Radio / The Adventures of Superman
Disguised as Bud Collyer, mild-mannered game show host.

Look! Up in the sky!
It's a bird!
It's a plane!
It's Superman!

The Adventures of Superman was comprised of five different radio series which ran consecutively from 1940-1951, all produced by Robert J. Maxwell. Most of the episodes starred Clayton 'Bud' Collyer as Superman, Joan Alexander as Lois Lane, Julian Noa as Perry White and Jackie Kelk as Jimmy Olsen. Aired for the majority of its run on the Mutual Broadcasting System.

Bud Collyer and Joan Alexander reprised their respective roles of Superman and Lois for the Superman Theatrical Cartoons and The New Adventures of Superman.

This show provides examples of:

  • AcCENT Upon the Wrong SylLABle: The introductory narrator in the very early installments announced the show as "the transcription feature, Super... MAN", which seemed to somewhat bury the lede when it came to the character.
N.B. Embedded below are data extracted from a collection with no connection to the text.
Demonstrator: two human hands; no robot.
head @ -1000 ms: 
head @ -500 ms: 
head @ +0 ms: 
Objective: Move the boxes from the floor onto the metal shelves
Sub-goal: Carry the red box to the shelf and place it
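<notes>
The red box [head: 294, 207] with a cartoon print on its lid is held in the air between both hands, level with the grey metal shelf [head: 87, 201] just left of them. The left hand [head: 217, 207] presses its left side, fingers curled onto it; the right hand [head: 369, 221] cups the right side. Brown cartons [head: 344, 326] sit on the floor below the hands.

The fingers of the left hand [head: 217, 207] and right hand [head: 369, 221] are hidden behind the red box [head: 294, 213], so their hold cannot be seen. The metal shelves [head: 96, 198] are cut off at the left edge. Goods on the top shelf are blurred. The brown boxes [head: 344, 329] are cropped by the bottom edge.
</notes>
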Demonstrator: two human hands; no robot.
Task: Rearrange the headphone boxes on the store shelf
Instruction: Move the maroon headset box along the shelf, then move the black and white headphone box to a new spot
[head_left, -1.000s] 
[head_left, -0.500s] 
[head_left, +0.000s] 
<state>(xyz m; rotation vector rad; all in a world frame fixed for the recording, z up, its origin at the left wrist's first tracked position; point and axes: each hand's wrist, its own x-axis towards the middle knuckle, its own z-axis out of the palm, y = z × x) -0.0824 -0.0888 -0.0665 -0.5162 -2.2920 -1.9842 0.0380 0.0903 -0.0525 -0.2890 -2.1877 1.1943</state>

Everybody else on the show pronounced it the standard way, and within a year the error had been fixed.
  • Canon Immigrant: A number of characters, and ideas (plus the name of the newspaper where Clark and Lois worked, as well as their boss) were actually invented for this radio show, but later appeared in the comics, including:
    • Jimmy Olsen.
    • Kryptonite. Not created to give Collyer a vacation, despite the myth.
    • Inspector Henderson, who followed in Jimmy's footsteps and became a Canon Immigrant as well.
    • The names "Daily Planet" (for Clark and Lois' newspaper) and "Perry White" (for its editor).
  • Catch-Phrase
  • Clark Kenting: Bud Collyer shifted vocal registers to differentiate between Clark and Superman. Justified since, because it was a radio show, it was the only way for the listeners to tell them apart.
  • Counter-Earth: Krypton is said to be this.
  • Cowboys and Indians: Legend has it that this trope was ingeniously invoked to discredit the Ku Klux Klan. A journalist who'd infiltrated the KKK gave details of secret meetings, passwords, titles etc. to the show's writers to use in a Supes vs. the KKK storyline. Soon enough, there were kids running around neighborhoods all over America dressed in pillowcases, being beaten up by their friend with the Superman pyjamas. The truth of all this is uncertain but there was such a storyline on the show, which Stetson Kennedy claimed responsibility for in his book I Rode With The Ku Klux Klan.
  • Crossover: Batman and Robin appear in many episodes.note 
  • Da Editor: Perry White of the Daily Planet. Best known in the radio show for being impossible to intimidate; he would often berate criminals and villains who had him in their power without the slightest regard for his own safety.
  • Expanded Universe
  • Forgotten Phlebotinum: One story revolves around a device that can receive sound from any past event. It isn't destroyed at the end, and the inventor helps Superman in the next story by using it. After that, it is never mentioned again, even when it might have been useful.
  • For Great Justice: As stated in the Opening Narration.
  • Intrepid Reporter: Everyone who worked for the Daily Planet.
  • The Klan: Thinly disguised as The Clan of the Fiery Cross.
  • Opening Narration: It varied over the years, but the most familiar version (since it was heavily borrowed from in subsequent adaptations) starts with the page quote and continues:
    Yes, it's Superman! Strange visitor from the planet Krypton, who came to Earth with powers and abilities far beyond those of mortal men. Superman, who can leap tall buildings in a single bound, race a speeding bullet to its target, bend steel in his bare hands! And who, disguised as Clark Kent, mild-mannered reporter for a great metropolitan newspaper, fights a never-ending battle for truth and justice!
  • Power Makes Your Voice Deep: Collyer's Superman voice was deeper than his voice for Clark.
  • Straw Hypocrite: In "The Clan of the Fiery Cross", the Grand Scorpion is shown, near the end of the serial, to be one of these. In his own words, "Don't tell me you actually believe that 'pure American' hogwash! Riggs, I thought you were smarter than that."
  • Take Care of the Kids: In this version of The DCUnote , Robin's father asked Bruce Wayne to take care of his son.
  • Tar and Feathers: In "The Clan of the Fiery Cross", the Clan attempts to tar and feather a child.
  • Those Wacky Nazis
  • The Watson: Jimmy was created so Superman could have someone to discuss the plot with.
  • Weather-Control Machine:
    • One of these was made by Lois Lane's uncle. He decided that The World Is Not Ready after criminals use the device to create storms so they can loot.
    • In a post-war story, criminals cause a drought using a slightly more plausible method of cloud-seeding. Neither Clark nor Lois seems to remember the earlier machine.